Exercise brief: Where does the string "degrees" appear in the records? Copy every line that contains it.

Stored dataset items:
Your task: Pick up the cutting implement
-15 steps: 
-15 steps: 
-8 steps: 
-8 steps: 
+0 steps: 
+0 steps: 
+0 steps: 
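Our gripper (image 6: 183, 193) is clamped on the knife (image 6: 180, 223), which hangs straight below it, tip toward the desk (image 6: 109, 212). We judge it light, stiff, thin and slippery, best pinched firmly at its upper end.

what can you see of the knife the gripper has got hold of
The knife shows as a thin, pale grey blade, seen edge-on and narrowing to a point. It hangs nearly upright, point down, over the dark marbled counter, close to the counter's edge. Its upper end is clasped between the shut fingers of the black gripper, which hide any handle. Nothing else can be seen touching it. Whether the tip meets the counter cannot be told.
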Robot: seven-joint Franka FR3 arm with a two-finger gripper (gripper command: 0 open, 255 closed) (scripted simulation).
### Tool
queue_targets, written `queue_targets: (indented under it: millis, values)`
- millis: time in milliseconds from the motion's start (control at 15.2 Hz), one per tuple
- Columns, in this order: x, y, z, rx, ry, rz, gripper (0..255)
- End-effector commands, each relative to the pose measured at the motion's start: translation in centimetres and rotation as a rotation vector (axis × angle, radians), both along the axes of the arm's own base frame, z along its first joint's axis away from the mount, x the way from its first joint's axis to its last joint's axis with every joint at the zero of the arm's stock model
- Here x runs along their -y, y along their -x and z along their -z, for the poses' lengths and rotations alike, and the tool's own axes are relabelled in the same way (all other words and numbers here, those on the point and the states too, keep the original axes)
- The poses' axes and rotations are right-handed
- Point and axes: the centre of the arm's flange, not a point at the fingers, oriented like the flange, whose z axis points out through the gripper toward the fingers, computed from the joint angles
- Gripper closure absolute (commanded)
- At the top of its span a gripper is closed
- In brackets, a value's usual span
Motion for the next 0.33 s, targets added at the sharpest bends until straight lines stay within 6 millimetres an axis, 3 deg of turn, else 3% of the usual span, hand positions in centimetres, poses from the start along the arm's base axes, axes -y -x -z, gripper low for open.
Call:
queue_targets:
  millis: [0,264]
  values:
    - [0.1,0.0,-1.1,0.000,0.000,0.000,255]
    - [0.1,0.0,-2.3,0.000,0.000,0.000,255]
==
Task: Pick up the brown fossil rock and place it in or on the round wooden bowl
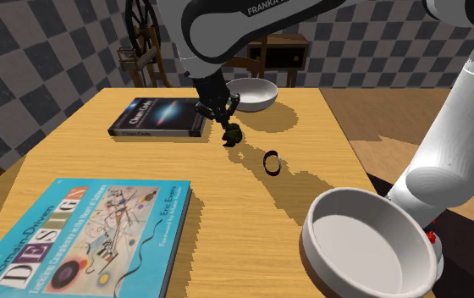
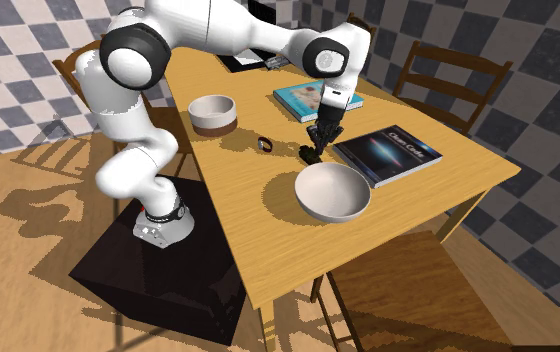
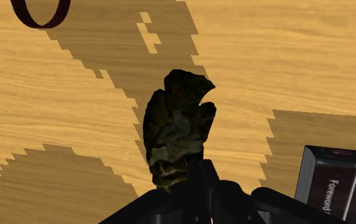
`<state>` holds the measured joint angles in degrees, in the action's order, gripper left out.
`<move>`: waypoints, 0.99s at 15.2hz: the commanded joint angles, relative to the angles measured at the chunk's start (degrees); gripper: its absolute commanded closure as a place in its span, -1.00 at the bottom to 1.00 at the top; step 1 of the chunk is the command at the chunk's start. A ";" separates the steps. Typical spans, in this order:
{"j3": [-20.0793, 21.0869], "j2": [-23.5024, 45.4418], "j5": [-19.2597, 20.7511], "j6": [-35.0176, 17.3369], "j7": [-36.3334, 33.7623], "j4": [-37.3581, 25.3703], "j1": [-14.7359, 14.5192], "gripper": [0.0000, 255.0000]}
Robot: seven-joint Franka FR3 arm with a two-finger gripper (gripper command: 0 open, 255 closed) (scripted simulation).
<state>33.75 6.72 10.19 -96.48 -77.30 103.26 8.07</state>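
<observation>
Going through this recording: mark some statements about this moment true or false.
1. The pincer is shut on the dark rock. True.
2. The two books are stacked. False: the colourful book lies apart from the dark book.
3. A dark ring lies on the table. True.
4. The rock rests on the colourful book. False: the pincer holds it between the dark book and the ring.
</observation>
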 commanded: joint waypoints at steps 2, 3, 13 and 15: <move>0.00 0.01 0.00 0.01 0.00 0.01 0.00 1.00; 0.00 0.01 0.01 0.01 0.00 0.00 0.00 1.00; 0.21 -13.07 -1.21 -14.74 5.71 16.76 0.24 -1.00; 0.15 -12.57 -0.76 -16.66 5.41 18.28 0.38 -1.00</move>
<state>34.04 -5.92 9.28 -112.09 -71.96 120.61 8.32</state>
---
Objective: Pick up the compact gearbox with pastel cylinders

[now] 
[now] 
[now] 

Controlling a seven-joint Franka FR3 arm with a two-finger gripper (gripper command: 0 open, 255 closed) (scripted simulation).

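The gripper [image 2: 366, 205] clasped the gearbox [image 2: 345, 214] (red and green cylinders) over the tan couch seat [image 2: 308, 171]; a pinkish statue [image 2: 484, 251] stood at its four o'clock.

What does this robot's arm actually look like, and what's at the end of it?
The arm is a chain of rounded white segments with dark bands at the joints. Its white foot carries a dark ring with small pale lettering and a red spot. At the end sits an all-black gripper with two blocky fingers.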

Exercise answer:
`<state>` holds the measured joint angles in degrees, in the action's order, gripper left out.
`<move>`: waypoints, 0.99s at 15.2hz: the commanded joint angles, relative to the angles measured at the chunk's start (degrees); gripper: its absolute commanded closure as a place in its span, -1.00 at the bottom to 1.00 at the top; step 1 of the chunk is the command at the chunk's start. A ";" separates the steps. Typical spans, in this order:

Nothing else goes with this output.